--- Exercise ---
A copy of the listing below is needed, exact in every line and without images.

(Material provided)

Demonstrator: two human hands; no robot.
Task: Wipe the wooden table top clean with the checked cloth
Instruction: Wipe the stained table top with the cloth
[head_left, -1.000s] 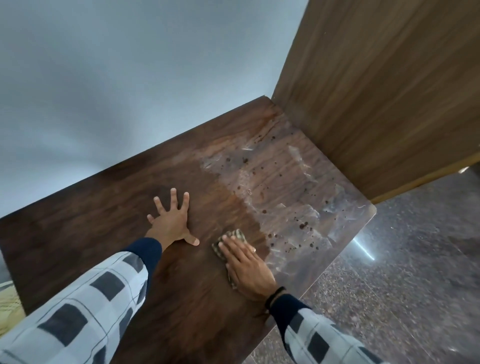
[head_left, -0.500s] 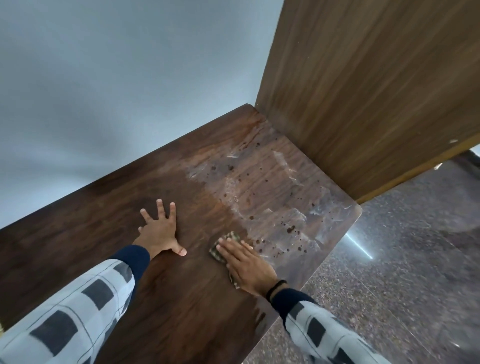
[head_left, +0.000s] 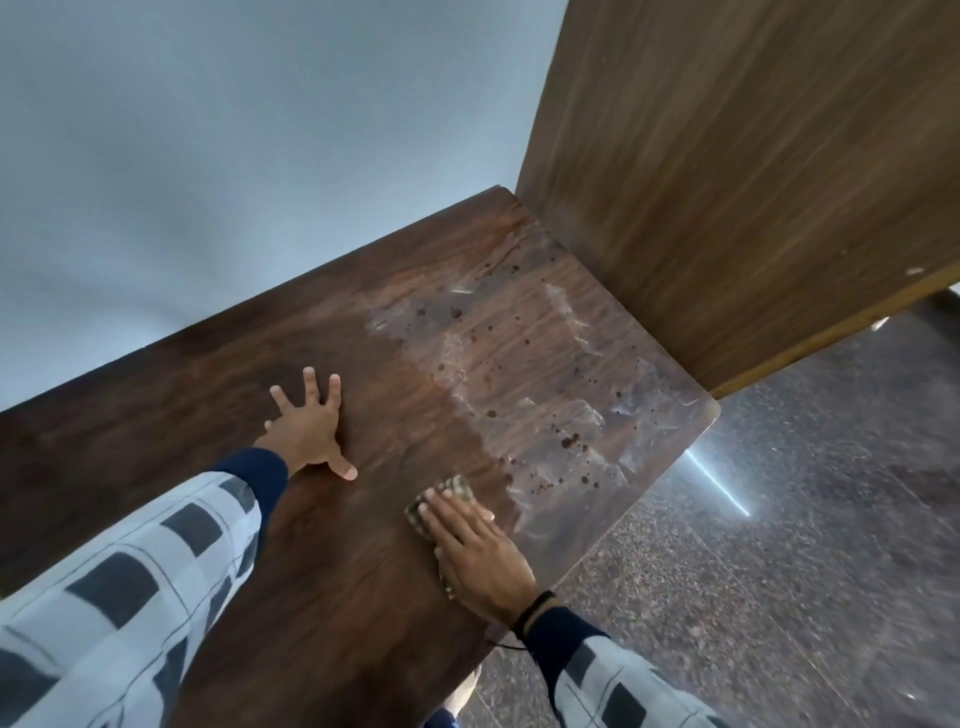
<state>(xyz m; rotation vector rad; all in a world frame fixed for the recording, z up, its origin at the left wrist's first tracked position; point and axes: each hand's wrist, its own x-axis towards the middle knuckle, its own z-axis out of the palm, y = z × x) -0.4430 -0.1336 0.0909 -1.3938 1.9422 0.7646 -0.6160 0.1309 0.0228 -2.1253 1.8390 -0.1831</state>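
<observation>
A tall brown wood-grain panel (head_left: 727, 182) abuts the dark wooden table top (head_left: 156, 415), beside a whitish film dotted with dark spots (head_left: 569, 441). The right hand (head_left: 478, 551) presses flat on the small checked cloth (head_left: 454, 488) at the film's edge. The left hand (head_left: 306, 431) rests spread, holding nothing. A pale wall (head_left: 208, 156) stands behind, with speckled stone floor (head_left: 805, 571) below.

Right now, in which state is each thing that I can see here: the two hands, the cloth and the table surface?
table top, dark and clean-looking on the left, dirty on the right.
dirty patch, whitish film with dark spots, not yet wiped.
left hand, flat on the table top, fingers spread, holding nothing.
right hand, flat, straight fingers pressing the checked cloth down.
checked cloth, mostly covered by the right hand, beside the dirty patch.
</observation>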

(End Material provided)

--- Completed task ---
Demonstrator: two human hands; no robot.
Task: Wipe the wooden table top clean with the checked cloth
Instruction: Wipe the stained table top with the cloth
[head_left, -1.000s] 
[head_left, -0.500s] 
[head_left, +0.000s] 
<state>(xyz m; rotation vector rad; all in a world frame fixed for the recording, z up, its origin at the left wrist's first tracked position; point and axes: each hand's wrist, its own x-axis towards the middle knuckle, its own z-axis out of the palm, y = z × x) -0.4430 -0.1336 0.0909 -1.3938 1.9422 0.7646 -0.6160 0.1309 0.0228 -2.1253 1.8390 -0.1831</state>
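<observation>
A tall brown wood-grain panel (head_left: 727, 182) abuts the dark wooden table top (head_left: 156, 415), beside a whitish film dotted with dark spots (head_left: 569, 441). The right hand (head_left: 478, 551) presses flat on the small checked cloth (head_left: 454, 488) at the film's edge. The left hand (head_left: 306, 431) rests spread, holding nothing. A pale wall (head_left: 208, 156) stands behind, with speckled stone floor (head_left: 805, 571) below.

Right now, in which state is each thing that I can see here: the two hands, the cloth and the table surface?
table top, dark and clean-looking on the left, dirty on the right.
dirty patch, whitish film with dark spots, not yet wiped.
left hand, flat on the table top, fingers spread, holding nothing.
right hand, flat, straight fingers pressing the checked cloth down.
checked cloth, mostly covered by the right hand, beside the dirty patch.
</observation>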

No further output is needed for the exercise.